03:30:23 <ais523> also disabling RDTSC gives you a #GP fault (SIGSEGV) rather than a #UD fault (SIGILL) like you'd expect from a disabled instruction
03:30:25 <zzo38> However, some instructions might not need to be disabled and maybe they could be emulated instead, such as some of the bitwise manipulation extensions.
03:30:41 <b_jonas> using what's supposed to be debugging stuff or microcode update or something crazy like that
03:31:03 <ais523> microcode update is the intended way to disable a buggy instruction, isn't it?

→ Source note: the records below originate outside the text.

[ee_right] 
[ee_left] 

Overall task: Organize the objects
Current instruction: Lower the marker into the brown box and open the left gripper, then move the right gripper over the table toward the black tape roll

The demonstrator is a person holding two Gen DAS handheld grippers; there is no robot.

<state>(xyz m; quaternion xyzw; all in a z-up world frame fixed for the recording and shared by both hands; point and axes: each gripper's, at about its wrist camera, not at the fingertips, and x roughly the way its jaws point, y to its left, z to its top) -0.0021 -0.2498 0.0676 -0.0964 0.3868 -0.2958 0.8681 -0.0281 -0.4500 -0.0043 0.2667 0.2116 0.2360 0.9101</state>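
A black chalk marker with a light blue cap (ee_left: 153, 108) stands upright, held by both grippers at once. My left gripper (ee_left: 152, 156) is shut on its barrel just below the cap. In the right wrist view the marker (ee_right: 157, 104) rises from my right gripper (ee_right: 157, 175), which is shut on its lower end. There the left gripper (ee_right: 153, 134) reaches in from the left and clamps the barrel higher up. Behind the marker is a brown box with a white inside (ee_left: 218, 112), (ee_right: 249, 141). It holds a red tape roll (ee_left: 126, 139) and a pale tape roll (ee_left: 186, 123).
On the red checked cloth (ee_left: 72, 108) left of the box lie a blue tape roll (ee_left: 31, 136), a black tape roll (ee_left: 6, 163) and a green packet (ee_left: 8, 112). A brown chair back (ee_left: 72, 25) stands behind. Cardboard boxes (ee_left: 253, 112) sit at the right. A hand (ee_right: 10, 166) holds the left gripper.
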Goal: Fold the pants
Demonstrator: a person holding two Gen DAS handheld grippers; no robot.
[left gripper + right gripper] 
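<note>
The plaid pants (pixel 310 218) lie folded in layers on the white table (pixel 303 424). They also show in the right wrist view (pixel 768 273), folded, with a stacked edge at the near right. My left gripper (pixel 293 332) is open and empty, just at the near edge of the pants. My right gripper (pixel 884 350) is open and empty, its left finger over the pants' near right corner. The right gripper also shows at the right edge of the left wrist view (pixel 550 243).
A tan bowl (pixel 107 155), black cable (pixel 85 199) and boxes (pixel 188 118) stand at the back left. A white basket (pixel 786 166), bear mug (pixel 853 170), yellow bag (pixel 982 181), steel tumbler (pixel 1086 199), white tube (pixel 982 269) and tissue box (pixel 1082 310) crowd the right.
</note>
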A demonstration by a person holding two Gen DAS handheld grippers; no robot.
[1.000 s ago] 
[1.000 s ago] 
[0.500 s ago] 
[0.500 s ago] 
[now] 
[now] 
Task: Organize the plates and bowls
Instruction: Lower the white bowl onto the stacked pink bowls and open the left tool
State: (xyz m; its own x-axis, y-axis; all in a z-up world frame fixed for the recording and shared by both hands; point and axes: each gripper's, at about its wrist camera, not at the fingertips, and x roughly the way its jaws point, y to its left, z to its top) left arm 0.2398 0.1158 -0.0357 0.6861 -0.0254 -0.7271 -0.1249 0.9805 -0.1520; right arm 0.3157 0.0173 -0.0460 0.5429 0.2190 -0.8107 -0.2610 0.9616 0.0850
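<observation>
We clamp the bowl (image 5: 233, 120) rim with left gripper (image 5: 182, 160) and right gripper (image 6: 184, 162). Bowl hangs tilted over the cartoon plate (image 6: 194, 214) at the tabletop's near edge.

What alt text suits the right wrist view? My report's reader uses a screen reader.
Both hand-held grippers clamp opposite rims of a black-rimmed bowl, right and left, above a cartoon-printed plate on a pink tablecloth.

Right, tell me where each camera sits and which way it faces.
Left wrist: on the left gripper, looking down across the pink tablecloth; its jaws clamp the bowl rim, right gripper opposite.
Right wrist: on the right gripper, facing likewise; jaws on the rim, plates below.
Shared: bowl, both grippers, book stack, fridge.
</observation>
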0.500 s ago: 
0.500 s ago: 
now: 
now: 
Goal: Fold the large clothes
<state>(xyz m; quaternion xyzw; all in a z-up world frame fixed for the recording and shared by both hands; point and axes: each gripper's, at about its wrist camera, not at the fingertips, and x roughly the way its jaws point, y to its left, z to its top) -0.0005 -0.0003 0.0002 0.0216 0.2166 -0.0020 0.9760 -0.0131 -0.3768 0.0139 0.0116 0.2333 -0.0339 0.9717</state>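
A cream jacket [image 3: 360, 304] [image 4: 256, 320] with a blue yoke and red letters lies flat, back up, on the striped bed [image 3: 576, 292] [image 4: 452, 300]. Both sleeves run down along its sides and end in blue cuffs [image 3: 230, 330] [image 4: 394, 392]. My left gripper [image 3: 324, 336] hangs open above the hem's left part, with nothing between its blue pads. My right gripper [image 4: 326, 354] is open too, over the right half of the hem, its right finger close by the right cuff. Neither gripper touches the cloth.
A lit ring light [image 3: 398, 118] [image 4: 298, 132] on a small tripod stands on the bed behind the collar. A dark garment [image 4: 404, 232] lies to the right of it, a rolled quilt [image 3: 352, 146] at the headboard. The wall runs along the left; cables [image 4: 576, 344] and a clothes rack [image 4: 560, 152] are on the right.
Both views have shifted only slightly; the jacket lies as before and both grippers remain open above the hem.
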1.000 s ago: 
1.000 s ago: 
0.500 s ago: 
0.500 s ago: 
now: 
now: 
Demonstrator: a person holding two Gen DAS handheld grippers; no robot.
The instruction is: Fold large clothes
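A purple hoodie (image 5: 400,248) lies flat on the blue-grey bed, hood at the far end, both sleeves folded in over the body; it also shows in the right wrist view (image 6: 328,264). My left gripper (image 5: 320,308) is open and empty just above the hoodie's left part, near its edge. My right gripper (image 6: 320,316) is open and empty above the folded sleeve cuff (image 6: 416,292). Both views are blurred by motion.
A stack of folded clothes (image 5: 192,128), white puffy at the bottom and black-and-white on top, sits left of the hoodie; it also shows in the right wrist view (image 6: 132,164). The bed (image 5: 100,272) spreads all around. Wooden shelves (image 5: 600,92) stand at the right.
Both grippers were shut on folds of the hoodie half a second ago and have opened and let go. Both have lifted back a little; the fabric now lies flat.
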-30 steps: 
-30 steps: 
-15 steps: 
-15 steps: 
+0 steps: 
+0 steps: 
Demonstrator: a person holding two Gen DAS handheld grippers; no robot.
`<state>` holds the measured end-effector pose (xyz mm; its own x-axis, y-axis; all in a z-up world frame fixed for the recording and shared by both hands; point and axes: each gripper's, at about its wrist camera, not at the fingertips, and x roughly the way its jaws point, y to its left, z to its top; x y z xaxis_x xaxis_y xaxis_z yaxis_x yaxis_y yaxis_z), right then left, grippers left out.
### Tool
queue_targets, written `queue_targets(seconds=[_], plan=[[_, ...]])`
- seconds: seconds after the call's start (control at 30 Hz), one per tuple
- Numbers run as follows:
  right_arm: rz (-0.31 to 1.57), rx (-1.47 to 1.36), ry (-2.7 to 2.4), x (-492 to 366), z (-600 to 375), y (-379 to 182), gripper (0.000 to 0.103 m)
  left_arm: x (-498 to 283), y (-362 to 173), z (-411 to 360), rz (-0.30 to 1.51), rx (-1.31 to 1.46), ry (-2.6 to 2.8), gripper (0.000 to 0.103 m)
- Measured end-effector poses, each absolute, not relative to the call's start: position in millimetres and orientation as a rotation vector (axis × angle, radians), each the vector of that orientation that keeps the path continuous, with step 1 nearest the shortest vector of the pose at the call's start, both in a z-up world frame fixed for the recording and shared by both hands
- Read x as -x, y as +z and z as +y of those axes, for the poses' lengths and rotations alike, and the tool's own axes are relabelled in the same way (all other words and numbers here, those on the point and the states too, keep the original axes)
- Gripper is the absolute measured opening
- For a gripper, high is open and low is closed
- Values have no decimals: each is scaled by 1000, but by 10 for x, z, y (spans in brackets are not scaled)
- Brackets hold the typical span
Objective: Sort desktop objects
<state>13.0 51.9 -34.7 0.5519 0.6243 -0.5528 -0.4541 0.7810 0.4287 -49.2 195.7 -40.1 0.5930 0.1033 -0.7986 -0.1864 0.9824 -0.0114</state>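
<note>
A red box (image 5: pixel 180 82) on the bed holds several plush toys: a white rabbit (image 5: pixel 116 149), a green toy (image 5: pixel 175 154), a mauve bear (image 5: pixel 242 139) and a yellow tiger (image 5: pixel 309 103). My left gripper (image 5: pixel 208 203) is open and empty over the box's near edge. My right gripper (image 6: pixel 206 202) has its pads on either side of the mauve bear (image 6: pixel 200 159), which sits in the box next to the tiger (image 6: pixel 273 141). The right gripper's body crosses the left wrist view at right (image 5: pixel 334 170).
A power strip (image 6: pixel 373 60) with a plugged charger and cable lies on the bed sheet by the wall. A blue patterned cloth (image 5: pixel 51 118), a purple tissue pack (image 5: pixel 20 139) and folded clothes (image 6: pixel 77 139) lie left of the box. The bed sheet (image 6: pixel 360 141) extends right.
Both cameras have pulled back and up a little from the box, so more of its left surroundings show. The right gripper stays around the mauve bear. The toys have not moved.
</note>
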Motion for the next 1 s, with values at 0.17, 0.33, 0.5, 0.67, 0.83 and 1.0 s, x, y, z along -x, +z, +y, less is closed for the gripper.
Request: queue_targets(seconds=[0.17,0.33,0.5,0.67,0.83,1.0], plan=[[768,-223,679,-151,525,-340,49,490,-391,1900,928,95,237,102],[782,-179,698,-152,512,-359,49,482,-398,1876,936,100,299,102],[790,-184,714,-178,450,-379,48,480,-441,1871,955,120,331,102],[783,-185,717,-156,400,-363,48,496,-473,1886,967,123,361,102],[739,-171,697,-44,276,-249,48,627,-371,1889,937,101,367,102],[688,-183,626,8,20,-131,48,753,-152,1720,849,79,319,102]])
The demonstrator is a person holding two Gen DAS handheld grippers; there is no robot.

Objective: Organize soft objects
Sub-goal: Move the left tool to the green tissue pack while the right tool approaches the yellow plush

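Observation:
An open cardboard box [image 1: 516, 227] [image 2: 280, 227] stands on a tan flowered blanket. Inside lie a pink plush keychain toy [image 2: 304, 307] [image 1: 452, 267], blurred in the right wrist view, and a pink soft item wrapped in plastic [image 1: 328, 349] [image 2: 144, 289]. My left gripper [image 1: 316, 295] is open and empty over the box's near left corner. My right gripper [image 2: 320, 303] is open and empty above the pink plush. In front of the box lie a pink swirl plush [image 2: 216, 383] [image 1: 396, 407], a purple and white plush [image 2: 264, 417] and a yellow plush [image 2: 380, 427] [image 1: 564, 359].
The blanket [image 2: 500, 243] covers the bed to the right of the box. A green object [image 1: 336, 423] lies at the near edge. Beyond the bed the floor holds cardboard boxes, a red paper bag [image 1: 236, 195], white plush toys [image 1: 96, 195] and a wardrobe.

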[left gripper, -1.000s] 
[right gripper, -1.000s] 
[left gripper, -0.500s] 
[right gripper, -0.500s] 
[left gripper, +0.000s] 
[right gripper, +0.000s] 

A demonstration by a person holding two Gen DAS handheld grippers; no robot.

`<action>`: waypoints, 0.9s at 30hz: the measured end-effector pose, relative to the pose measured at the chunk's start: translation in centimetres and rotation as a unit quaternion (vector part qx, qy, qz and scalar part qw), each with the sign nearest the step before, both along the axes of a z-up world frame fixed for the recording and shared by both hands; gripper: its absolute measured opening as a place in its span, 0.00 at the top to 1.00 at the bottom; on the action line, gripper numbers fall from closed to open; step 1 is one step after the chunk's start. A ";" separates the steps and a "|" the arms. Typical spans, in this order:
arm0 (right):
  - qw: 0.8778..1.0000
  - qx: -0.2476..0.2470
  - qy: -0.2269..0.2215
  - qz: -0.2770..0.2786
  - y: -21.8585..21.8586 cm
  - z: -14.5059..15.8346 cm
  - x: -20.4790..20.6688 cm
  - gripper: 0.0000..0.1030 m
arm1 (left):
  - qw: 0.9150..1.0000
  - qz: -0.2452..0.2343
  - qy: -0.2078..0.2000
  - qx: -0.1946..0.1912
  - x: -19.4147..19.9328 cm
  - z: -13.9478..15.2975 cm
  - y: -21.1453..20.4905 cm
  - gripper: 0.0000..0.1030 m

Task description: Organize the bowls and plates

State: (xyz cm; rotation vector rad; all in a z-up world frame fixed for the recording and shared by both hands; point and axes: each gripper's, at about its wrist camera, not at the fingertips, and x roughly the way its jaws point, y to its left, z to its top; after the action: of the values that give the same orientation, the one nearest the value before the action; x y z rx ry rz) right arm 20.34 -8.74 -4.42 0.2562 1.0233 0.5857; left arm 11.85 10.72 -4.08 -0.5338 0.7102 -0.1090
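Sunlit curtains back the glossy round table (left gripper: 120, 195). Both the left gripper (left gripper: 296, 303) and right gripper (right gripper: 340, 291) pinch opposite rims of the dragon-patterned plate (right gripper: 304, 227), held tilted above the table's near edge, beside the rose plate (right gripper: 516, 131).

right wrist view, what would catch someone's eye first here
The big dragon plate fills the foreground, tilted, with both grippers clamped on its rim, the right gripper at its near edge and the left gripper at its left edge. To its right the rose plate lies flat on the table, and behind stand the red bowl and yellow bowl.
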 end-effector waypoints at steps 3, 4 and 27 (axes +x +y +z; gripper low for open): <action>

03:31:23 <b_jonas> probably, I don't know the details
03:31:49 <b_jonas> I figure these are operating system details that I'm not concerned about, plus that one is very old
03:31:50 <ais523> I know that with the F00F bug, the best discovered fix involved doing something weird with the paging for the interrupt table
03:33:51 <ais523> ah – it seems that the "official" fix was to page out the undefined opcode interrupt handler, while ensuring that the page fault interrupt handler was on a separate page that was paged in (because you can't page that one out for obvious reasons)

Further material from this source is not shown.